The last page article of each issue of TRUTH all this year deals with What Christians Do.
What about a person when he/she becomes a Christian? Does that mean they will never sin? No, not at all. The Bible clearly teaches in a number of passages that a child of God can sin (see Galatians 6:1, James 5:19, 20, and 1 John 5:16 as examples). Furthermore, the Scriptures give an explicit example of a child of God who did sin (see Acts 8:13,18-24). When Simon, a child of God, sinned, what was he told to do? “Repent therefore of this your wickedness, and pray God . . .” (Acts 8:22).
James, writing to Christians, instructs them to
“Confess your trespasses to one another, and pray for one another, that you may be healed . . .” (James 5:16). The first epistle of John, written to Christians, has a great deal to say about sin and forgiveness. Note four verses in particular: “But if we walk in the light as He is in the light, we have fellowship with one another, and the blood of Jesus Christ His Son cleanses us from all sin. If we say that we have no sin, we deceive ourselves, and the truth is not in us. If we confess our sins, He is faithful and just to forgive us our sins and to cleanse us from all unrighteousness. If we say that we have not sinned, we make Him a liar, and His word is not in us” (1 John 1:7-10). So, What Christians Do when they sin is repent, confess and pray. As Christians, we need to do our best not to sin. However, we should not deny that we are sinful. We should not try to hide our sins. Rather than trying to hide them, we should repent of them, confess them, and ask God for forgiveness. “He who covers his sins will not prosper, But whoever confesses and forsakes them will have mercy” (Proverbs 28:13).
Strong’s defines “confess” in 1 John 1:7 as “to say the same thing as another, i.e., to agree with, assent.” Guy N. Woods, in his commentary on First John, says that this word, “figuratively implies a dialogue between God and the sinner, in which the Father describes the condition of the sinner, and the sinner finally accedes to the correctness of the description and thus confesses that God is right!”
To whom should we confess sin? Should Christians confess sins to one another, or should we confess them only to God, or both?
How is a situation to be handled when a Christian has committed trespasses known only to him/her and God? Sins known only to God need to be confessed only to God.
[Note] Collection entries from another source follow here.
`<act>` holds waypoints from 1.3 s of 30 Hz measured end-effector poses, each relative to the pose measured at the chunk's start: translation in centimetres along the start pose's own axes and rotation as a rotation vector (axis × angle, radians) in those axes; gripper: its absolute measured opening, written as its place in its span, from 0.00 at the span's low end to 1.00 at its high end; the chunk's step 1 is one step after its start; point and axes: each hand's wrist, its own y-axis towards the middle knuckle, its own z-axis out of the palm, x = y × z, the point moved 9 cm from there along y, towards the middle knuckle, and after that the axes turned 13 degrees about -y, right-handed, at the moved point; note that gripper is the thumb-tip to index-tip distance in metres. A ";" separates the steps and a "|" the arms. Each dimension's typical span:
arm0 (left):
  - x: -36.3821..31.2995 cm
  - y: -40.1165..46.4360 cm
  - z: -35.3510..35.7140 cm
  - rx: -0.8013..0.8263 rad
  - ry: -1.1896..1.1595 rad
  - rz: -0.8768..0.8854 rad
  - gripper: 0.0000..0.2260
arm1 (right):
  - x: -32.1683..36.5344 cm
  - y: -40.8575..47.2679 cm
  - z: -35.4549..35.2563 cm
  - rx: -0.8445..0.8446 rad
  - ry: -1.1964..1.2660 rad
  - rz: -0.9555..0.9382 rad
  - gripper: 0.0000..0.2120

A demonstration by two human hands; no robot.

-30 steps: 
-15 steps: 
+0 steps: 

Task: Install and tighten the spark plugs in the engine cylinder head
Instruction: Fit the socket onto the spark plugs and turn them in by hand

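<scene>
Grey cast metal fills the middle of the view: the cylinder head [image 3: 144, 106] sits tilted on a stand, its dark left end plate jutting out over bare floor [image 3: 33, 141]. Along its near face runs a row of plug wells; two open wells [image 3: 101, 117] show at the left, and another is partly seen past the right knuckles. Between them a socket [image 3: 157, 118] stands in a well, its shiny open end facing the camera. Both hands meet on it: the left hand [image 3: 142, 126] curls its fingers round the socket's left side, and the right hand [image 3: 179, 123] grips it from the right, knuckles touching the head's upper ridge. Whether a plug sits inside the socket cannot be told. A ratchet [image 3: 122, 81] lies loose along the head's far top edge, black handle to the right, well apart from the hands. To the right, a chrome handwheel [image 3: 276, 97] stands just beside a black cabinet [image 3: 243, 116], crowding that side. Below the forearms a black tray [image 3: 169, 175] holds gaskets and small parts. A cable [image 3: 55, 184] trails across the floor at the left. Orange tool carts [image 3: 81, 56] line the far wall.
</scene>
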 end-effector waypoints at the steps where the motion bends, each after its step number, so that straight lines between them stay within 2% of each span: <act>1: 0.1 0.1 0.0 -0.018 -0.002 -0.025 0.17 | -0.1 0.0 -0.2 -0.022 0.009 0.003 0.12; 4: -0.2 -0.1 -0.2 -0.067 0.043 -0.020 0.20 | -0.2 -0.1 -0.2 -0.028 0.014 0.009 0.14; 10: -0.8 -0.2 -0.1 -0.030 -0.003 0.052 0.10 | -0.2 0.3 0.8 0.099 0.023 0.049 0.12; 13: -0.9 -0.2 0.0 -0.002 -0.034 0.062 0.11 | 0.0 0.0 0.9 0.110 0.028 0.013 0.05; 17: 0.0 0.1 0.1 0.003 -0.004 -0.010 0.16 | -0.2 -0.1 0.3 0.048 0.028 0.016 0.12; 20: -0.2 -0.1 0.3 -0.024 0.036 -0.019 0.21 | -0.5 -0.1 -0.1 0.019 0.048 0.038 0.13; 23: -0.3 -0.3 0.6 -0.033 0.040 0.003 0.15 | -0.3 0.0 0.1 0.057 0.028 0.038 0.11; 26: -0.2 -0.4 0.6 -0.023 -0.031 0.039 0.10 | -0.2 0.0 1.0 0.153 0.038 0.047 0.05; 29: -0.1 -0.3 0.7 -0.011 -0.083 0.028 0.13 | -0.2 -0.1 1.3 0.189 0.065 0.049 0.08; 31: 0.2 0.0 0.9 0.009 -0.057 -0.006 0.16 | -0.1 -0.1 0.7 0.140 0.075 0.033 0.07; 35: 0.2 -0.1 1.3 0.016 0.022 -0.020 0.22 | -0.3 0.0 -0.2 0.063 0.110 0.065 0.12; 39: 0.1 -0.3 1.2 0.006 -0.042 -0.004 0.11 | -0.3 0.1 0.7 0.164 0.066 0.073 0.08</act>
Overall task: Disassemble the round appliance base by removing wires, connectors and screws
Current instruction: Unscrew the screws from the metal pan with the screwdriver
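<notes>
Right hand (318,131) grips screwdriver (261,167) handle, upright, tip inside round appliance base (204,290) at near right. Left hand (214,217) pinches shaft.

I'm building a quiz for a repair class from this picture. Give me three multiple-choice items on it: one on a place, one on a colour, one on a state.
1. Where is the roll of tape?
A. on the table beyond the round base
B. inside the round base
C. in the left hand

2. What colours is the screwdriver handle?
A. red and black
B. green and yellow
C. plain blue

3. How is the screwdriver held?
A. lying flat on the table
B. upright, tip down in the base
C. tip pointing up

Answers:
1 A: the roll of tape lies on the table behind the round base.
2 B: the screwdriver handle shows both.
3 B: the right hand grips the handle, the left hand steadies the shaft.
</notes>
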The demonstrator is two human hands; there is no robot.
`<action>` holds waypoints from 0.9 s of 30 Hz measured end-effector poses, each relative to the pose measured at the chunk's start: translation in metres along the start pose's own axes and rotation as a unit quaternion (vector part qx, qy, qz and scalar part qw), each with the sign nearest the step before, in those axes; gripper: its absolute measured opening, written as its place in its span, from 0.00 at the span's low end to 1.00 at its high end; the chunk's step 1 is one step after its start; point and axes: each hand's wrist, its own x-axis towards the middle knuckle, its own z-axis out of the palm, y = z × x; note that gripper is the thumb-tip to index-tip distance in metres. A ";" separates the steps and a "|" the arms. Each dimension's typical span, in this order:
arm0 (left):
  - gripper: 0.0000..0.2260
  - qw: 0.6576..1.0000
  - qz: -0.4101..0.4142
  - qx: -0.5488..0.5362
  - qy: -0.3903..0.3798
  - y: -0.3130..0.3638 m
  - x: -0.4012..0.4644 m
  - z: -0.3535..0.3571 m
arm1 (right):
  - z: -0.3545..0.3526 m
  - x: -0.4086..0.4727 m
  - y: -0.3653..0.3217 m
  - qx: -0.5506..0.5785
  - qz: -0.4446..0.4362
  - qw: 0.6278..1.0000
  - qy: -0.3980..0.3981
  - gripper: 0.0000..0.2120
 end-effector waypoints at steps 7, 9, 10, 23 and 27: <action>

For sake of space, we shall use one section of Scripture to illustrate how a sin that is known to others should be handled. “Moreover if your brother sins against you, go and tell him his fault between you and him alone. If he hears you, you have gained your brother (Matthew 18:15). Sins that are between two should be resolved “between you and him alone.” If that is unsuccessful, “But if he will not hear, take with you one or two more, that ‘by the mouth of two or three witnesses every word may be established’” (verse 16). If that is successful, it would be resolved between the parties involved and those who are “in the know”. If that is not successful, “And if he refuses to hear them, tell it to the church” (verse 17). This is an example of a sin which is widely known by many and will require a public confession before the congregation. The manner in which the confession is made is a matter of judgment. The confession of sin is a commandment, but the manner in which a confession of sin is made known is an expedient.
Christians are encouraged to request help on their behalf. “Confess your trespasses to one another, and pray for one another, that you may be healed. The effective, fervent prayer of a righteous man avails much” (James 5:16). This is the condition of the forgiveness just mentioned in verse 15. Christians are commanded to confess sins to each other and to pray for each other. The purpose is that “you may be healed.”
The word “healed” is used in Scripture to refer to physical healing (Matthew 15:28) and spiritual healing (1 Peter 2:24). James uses a present imperative verb form, which indicates the continuous, regular action of confession and prayer. In other words, confession and prayer are not once-and-for-all actions as an aorist tense would indicate. James is saying, in effect, “Make a practice of confessing trespasses with one another and praying for one another.” It is proper to ask brethren for aid in pleading your case before the Almighty. Once again, the place of confession and prayer is not mentioned, nor does it specify a set manner in which it is to occur.